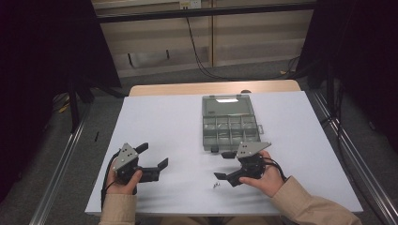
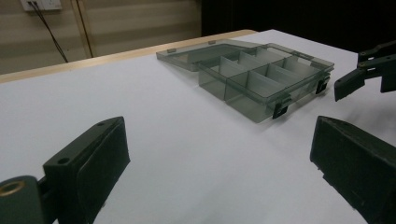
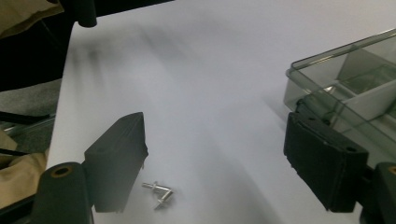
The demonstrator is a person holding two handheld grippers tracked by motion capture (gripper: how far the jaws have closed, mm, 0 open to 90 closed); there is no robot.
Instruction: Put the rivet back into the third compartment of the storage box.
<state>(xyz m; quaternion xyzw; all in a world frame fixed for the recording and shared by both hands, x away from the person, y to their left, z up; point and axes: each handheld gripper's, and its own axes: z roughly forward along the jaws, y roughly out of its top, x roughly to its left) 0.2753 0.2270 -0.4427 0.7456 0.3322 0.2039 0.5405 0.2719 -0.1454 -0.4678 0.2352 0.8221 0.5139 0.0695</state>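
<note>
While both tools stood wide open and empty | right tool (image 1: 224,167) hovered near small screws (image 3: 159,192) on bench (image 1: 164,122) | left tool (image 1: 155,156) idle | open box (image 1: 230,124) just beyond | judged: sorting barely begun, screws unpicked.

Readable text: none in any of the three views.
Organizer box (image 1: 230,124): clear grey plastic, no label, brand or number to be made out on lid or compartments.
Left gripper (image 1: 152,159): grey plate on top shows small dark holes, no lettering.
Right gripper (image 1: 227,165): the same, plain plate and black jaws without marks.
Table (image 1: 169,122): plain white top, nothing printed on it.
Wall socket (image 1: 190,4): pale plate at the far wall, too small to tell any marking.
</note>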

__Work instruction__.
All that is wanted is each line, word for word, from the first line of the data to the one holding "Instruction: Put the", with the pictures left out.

__Output of the task__.
The demonstrator is a person holding two handheld grippers tracked by motion capture (gripper: how far the jaws have closed, mm, 0 open to 90 closed); there is no robot.
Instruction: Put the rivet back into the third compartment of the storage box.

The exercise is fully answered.